▶ Material provided
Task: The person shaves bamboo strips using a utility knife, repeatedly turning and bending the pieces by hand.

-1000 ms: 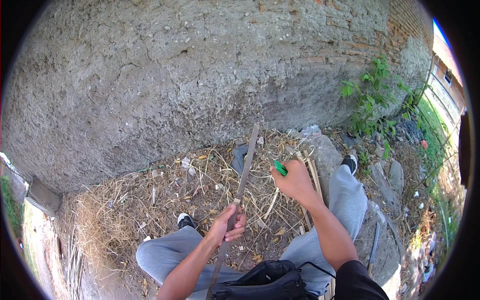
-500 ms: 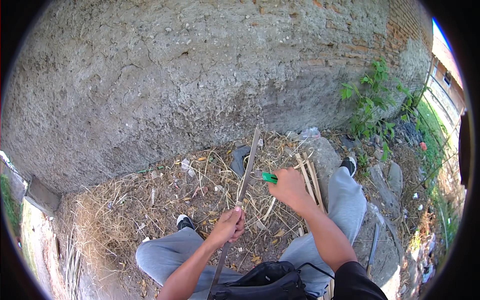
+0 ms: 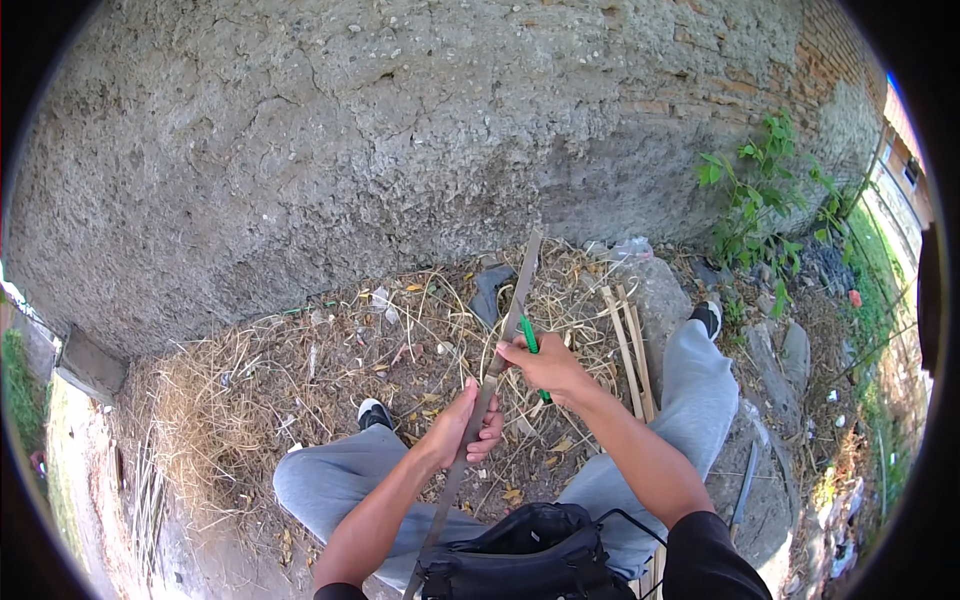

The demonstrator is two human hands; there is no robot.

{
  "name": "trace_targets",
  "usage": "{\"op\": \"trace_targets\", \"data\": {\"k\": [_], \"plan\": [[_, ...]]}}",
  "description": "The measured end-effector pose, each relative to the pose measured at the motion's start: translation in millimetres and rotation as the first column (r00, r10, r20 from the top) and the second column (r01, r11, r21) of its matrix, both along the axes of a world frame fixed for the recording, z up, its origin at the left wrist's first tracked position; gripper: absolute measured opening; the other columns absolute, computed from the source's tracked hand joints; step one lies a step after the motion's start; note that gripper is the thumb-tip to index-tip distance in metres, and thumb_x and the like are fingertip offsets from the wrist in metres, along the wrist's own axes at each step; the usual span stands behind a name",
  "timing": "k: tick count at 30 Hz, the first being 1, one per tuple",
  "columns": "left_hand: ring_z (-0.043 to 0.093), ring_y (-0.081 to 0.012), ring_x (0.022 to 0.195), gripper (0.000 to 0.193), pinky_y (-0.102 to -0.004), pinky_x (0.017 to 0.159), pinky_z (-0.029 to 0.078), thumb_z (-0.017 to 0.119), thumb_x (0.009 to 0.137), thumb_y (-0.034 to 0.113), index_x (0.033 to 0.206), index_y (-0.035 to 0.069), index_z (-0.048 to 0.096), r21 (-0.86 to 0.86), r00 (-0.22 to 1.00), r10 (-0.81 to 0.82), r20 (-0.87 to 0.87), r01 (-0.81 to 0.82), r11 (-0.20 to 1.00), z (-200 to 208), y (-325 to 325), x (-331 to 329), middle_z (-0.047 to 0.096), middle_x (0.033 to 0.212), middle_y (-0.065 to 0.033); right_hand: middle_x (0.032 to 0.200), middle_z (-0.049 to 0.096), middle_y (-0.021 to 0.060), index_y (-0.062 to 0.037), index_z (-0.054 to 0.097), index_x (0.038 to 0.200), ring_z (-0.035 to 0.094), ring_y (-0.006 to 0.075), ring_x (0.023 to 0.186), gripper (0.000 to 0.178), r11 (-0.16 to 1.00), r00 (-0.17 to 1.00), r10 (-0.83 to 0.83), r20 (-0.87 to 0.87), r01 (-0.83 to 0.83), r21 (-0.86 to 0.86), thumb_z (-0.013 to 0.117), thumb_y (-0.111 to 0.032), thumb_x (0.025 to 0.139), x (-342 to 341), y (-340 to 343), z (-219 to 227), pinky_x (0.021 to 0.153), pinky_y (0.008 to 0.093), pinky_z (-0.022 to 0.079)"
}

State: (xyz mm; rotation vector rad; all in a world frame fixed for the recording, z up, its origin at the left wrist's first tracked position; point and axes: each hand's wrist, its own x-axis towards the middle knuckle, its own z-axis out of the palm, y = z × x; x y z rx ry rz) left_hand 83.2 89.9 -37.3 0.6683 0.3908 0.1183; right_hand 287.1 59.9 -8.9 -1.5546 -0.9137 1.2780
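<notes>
A long, flat, grey-brown slat runs up from beside my lap toward the wall, tilted slightly right. My left hand is closed round its middle, thumb along one side. Just above, my right hand grips a green utility knife, whose body shows on both sides of the fingers. The thumb of that hand presses against the slat. The knife lies close along the slat's right side; its blade cannot be made out.
A rough plastered wall rises in front. Dry straw-like shavings cover the ground. Pale strips lean beside a stone at right. A black bag rests at my lap, between my bent legs. A leafy plant grows by the wall.
My right hand has come left and down to the slat, turning the knife from sideways to nearly upright beside it. My left hand's fingers have loosened slightly round the slat.
</notes>
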Motion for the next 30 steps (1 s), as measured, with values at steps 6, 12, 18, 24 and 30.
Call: {"op": "trace_targets", "data": {"k": [6, 12, 18, 24, 30], "plan": [[0.055, -0.0150, 0.061, 0.045, -0.0324, 0.057, 0.048, 0.051, 0.099, 0.046, 0.107, 0.002, 0.048, 0.824, 0.866, 0.316, -0.388, 0.171, 0.541, -6, -32, -32, 0.059, 0.081, -0.0091, 0.079, 0.069, 0.0089, 0.0012, 0.069, 0.091, 0.058, 0.0116, 0.067, 0.027, 0.967, 0.983, -0.174, -0.051, 0.180, 0.179, 0.071, -0.025, 0.089, 5, 4, -1, 0.065, 0.0301, 0.044], [0.051, -0.0114, 0.057, 0.029, -0.0295, 0.054, 0.042, 0.058, 0.096, 0.013, 0.121, 0.001, 0.051, 0.908, 0.672, 0.611, -0.419, 0.322, 0.268, 54, -104, -106, 0.054, 0.064, -0.0031, 0.080, 0.071, 0.0102, 0.0031, 0.071, 0.090, 0.065, 0.0149, 0.077, 0.026, 0.982, 0.999, 0.018, 0.034, -0.024, 0.185, 0.073, -0.023, 0.087, 6, -6, 32, 0.076, 0.0326, 0.048], [0.039, -0.0130, 0.055, 0.029, -0.0312, 0.051, 0.033, 0.051, 0.100, 0.013, 0.125, -0.001, 0.053, 0.989, 0.133, 0.991, -0.034, 0.145, 0.014, 131, -125, -225, 0.043, 0.065, -0.0057, 0.078, 0.072, 0.0055, 0.0028, 0.071, 0.098, 0.051, 0.0047, 0.063, 0.028, 0.883, 0.898, -0.341, 0.279, 0.204, 0.422, 0.070, -0.024, 0.090, 67, -48, 85, 0.058, 0.0255, 0.039], [0.052, -0.0293, 0.063, 0.036, -0.0419, 0.057, 0.038, 0.053, 0.098, 0.013, 0.132, 0.001, 0.051, 0.854, -0.243, 0.970, -0.023, 0.500, 0.146, -2, -153, -406, 0.057, 0.077, -0.0178, 0.073, 0.067, 0.0005, 0.0005, 0.070, 0.092, 0.040, 0.0001, 0.056, 0.024, 0.607, 0.640, -0.739, 0.211, 0.496, 0.621, 0.067, -0.024, 0.093, 101, -130, 127, 0.053, 0.0210, 0.032], [0.060, -0.0340, 0.106, 0.060, -0.0470, 0.095, 0.047, 0.065, 0.088, 0.030, 0.137, 0.001, 0.046, 0.849, -0.316, 0.949, -0.012, 0.498, 0.177, -182, -218, -580, 0.059, 0.121, -0.0273, 0.066, 0.059, -0.0034, -0.0012, 0.068, 0.081, 0.041, 0.0024, 0.057, 0.027, 0.402, 0.241, -0.915, 0.325, 0.626, 0.668, 0.064, -0.023, 0.095, 169, -246, 39, 0.053, 0.0246, 0.031]]}}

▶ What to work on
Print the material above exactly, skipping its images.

▶ Answer to this task
Task: The person shaves bamboo strips using a utility knife, repeatedly turning and bending the pieces by hand.

-1000 ms: 
-500 ms: 
+0 ms: 

The demonstrator is two human hands; there is no robot.

{
  "name": "trace_targets",
  "usage": "{\"op\": \"trace_targets\", \"data\": {\"k\": [_], \"plan\": [[_, ...]]}}",
  "description": "The measured end-effector pose, each relative to the pose measured at the motion's start: translation in millimetres and rotation as the first column (r00, r10, r20 from the top) and the second column (r01, r11, r21) of its matrix, both along the axes of a world frame fixed for the recording, z up, its origin at the left wrist's first tracked position; gripper: absolute measured opening; the other columns absolute, computed from the source's tracked hand joints; step one lies a step after the motion's start; note that gripper is the thumb-tip to index-tip distance in metres, and thumb_x and the like are fingertip offsets from the wrist in metres, along the wrist's own axes at each step; the usual span stands behind a name",
  "timing": "k: tick count at 30 Hz, the first being 1, one per tuple",
  "columns": "left_hand: ring_z (-0.043 to 0.093), ring_y (-0.081 to 0.012), ring_x (0.022 to 0.195), gripper (0.000 to 0.193), pinky_y (-0.102 to -0.004), pinky_x (0.017 to 0.159), pinky_z (-0.029 to 0.078), thumb_z (-0.017 to 0.119), thumb_x (0.009 to 0.137), thumb_y (-0.034 to 0.113), index_x (0.033 to 0.206), index_y (-0.035 to 0.069), index_z (-0.048 to 0.096), r21 (-0.86 to 0.86), r00 (-0.22 to 1.00), r10 (-0.81 to 0.82), r20 (-0.87 to 0.87), r01 (-0.81 to 0.82), r11 (-0.20 to 1.00), z (-200 to 208), y (-325 to 325), x (-331 to 329), middle_z (-0.047 to 0.096), middle_x (0.033 to 0.212), middle_y (-0.065 to 0.033); right_hand: middle_x (0.032 to 0.200), middle_z (-0.049 to 0.096), middle_y (-0.021 to 0.060), index_y (-0.062 to 0.037), index_z (-0.054 to 0.097), index_x (0.038 to 0.200), ring_z (-0.035 to 0.094), ring_y (-0.006 to 0.075), ring_x (0.023 to 0.186), gripper (0.000 to 0.178), r11 (-0.16 to 1.00), r00 (-0.17 to 1.00), r10 (-0.83 to 0.83), r20 (-0.87 to 0.87), r01 (-0.83 to 0.83), r21 (-0.86 to 0.86), thumb_z (-0.013 to 0.117), thumb_y (-0.111 to 0.032), thumb_x (0.025 to 0.139), x (-342 to 341), y (-340 to 343), z (-219 to 227), pinky_x (0.021 to 0.153), pinky_y (0.008 to 0.093), pinky_z (-0.022 to 0.079)"
}

State: (xyz mm; rotation vector rad; all in a world frame fixed for the recording, z up, its origin at the left wrist's first tracked position; point and axes: each hand's wrist, its own x-axis towards the middle knuckle, its own z-axis out of the palm, y = z × x; x y z rx ry rz) left_hand 83.2 89.9 -37.3 0.6683 0.3908 0.1183; right_hand 287.1 59.9 -8.9 -1.5546 -0.9137 1.2780
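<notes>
A long, flat, grey-brown slat runs up from beside my lap toward the wall, tilted slightly right. My left hand is closed round its middle, thumb along one side. Just above, my right hand grips a green utility knife, whose body shows on both sides of the fingers. The thumb of that hand presses against the slat. The knife lies close along the slat's right side; its blade cannot be made out.
A rough plastered wall rises in front. Dry straw-like shavings cover the ground. Pale strips lean beside a stone at right. A black bag rests at my lap, between my bent legs. A leafy plant grows by the wall.
My right hand has come left and down to the slat, turning the knife from sideways to nearly upright beside it. My left hand's fingers have loosened slightly round the slat.
</notes>
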Motion for the next 30 steps (1 s), as measured, with values at steps 6, 12, 18, 24 and 30.
Call: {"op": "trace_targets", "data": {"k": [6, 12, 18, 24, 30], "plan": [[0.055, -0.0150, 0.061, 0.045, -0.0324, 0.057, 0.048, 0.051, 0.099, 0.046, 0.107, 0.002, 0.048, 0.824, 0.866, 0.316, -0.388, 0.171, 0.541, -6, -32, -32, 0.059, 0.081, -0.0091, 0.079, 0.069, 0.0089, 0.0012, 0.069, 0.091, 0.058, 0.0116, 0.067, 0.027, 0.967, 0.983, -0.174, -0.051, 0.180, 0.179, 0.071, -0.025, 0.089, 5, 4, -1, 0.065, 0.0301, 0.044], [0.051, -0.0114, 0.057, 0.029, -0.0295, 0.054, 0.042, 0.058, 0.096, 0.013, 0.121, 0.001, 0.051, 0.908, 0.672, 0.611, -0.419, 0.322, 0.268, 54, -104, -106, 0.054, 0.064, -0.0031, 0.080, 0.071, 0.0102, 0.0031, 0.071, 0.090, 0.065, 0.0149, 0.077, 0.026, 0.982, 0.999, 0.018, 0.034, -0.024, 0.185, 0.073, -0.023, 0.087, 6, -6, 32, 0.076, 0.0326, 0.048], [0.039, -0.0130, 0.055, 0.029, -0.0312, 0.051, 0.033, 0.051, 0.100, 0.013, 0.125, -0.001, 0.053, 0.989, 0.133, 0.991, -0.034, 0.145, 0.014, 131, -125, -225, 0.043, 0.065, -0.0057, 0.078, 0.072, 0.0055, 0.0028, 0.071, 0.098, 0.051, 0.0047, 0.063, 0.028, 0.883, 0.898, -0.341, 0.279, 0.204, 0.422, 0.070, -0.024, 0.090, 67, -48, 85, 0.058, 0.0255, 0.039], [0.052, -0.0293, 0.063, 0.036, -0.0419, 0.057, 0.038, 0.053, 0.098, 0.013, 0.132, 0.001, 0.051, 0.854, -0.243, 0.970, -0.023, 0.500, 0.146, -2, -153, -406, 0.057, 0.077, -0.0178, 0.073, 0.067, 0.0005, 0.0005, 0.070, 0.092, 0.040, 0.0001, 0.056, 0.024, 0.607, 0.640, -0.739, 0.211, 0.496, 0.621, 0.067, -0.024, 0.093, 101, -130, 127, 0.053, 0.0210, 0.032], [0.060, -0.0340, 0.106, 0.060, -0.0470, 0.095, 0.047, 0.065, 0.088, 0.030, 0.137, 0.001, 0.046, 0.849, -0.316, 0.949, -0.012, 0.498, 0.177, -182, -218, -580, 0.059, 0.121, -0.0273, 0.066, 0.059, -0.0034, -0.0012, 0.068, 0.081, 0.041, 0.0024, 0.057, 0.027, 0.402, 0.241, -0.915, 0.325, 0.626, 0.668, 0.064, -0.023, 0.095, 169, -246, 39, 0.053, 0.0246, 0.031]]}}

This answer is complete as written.